Savunma Sanayii Başkanı İsmail Demir, Türkiye'nin F-35 programından çıkarılmasıyla ilgili bir grup gazetecinin sorularını yanıtladı.
İşte İsmail Demir'in açıklamaları:
F-35 konusuyla ilgili süreç birkaç aşamalı. Önce burada Türkiye içinde yerleşik hukukçularla konuyu görüşüp, onlardan bir çalışma bekledik. Yol haritasının ilk adımlarını atmak için bir girişim başlattık. Bu girişim safha safha gelişecek. İlk adımımız iç hukuk firmalarımızla oldu. İkincisi ise bir Amerikan firmasıyla çalışmaya başladık. Programın içinde olduğumuz sürece hem Türk hem Amerikan şirketlerinin hak kayıpları var.

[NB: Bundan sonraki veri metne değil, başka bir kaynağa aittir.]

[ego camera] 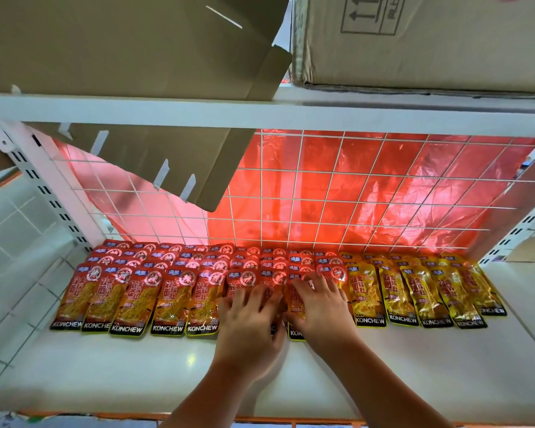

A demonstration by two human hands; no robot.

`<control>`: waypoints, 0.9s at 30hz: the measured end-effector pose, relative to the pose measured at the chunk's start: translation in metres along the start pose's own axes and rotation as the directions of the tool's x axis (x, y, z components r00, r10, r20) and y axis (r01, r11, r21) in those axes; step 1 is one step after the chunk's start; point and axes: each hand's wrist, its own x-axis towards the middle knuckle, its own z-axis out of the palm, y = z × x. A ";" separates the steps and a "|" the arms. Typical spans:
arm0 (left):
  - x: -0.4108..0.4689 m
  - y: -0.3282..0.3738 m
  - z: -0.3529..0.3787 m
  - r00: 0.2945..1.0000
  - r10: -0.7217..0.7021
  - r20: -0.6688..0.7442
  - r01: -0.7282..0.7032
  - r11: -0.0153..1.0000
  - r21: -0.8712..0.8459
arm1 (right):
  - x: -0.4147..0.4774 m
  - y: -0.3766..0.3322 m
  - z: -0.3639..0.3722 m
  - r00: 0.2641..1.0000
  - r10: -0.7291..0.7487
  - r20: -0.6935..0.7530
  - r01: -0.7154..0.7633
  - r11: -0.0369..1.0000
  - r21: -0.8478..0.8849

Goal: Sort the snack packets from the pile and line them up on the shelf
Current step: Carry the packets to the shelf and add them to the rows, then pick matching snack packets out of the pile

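Observation:
Red snack packets [136, 298] lie in overlapping rows across the left and middle of the white shelf [136, 372]. Yellow snack packets [426, 295] fill the rows to the right. My left hand [247, 322] lies flat with spread fingers on the red packets in the middle. Beside it, my right hand [318, 304] presses spread fingers on the last red rows next to the yellow ones. A packet's black bottom edge [295, 333] shows between the two hands. No loose pile is in view.
A white wire grid [352, 193] backs the shelf, with red plastic sheet [399, 180] behind it. A cardboard flap [155, 162] hangs down at the upper left. Cardboard boxes [430, 38] stand on the shelf above. Slotted uprights flank both sides.

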 end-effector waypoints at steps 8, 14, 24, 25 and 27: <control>0.000 0.000 0.001 1.000 0.002 -0.018 -0.003 1.000 -0.018 | -0.001 0.003 0.002 0.999 -0.001 -0.050 0.003 1.000 0.031; 0.000 -0.001 0.002 1.000 -0.022 0.004 0.023 0.999 -0.024 | -0.007 0.001 0.011 0.990 0.008 -0.138 -0.004 0.999 0.033; 0.002 -0.005 -0.001 1.000 -0.010 0.017 0.011 0.998 -0.055 | -0.022 -0.010 0.022 0.958 0.075 -0.275 -0.071 0.997 0.023; 0.002 -0.005 -0.002 1.000 -0.009 0.018 0.010 0.998 -0.054 | -0.023 -0.011 0.022 0.957 0.079 -0.278 -0.073 0.997 0.031; 0.002 -0.004 -0.004 1.000 -0.007 0.007 0.007 0.998 -0.056 | -0.026 -0.010 0.020 0.958 0.080 -0.274 -0.076 0.997 0.027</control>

Programa girmek için Türkiye’nin ödediği bedellerin, uçakların bedeli olarak ödenen miktarların karşılanması var. Bunların hepsi kendi başına birer konu. Mağdur olan tüm tarafların haklarının toptan bakılması ve gündeme getirilmesi gerekiyor. Üretim sürecindeki kararlarla sadece Türk firmalarına yönelik zarar oluşturma değil, Amerikan firmalarına yönelik zarar oluşturma söz konusu. Onların devrede olması, bu süreci daha rahat yürütülebilir hale getirir. Burada zararı gören sadece Türk tarafı değil, Amerikalıların ifadesiyle, programa zaten 500-600 milyon dolarlık ek yük gelecek. Ürün başı fiyatlar artacak. Bu ek yükün kimin tarafından karşılanacağı…
"Onların uğradığı zararlar var. Türkiye burada tek taraf olarak hakkını arayan değil, bu süreçte zarar gören tüm şirket, ülke ve yapıların da hakkının aranması gibi bir yolun izlenmesi söz konusu. Bu sırada çeşitli adımlar atılacak. Zarar görenlerin haklarının aranması sürecinde, hukuki olarak bir sonraki adımların netleştiğini göreceğiz. Yol haritasının diğer adımları süreçten çıkacak sonuçlarla netleşecek. Amerikan firmaları da burada zarar görüyorlar. Üretim süreçleri, tedarik zincirleri etkileniyor.
"Malum ikinci sistem devam eden bir süreçtir. Biz masaya iki sistem için oturduk. Birinci sistem gibi değil, çünkü asıl bizim bu meseleyi önemli kılan, en azından Türkiye’nin savunma sanayisi açısından önemli kılan, bizim pazarlığını yaptığımız kabiliyetlerdir. Ödemelerin takviminden tutun, teknik iş birliğinin kilometre taşlarının detaylandırılması gibi çok sayıda detayın görüşüldüğü, bir kısmının netleştirilmeye çalışıldığı bir süreç. Birinci sistemde olduğu gibi ‘gidip, alıp, hemen kuralımdan’ ziyade, kavramın toptan masada olması ve bizim taleplerimizin yerine gelmesini bekliyoruz. O açıdan kısa süreç olmamasının sebebi de o. Biz Patriot alımıyla ilgili konuşurken ‘Amerika bize bu sistemleri istediğimiz şartlarda vermeli’ diyoruz. Onun için bir tarih vermiyoruz."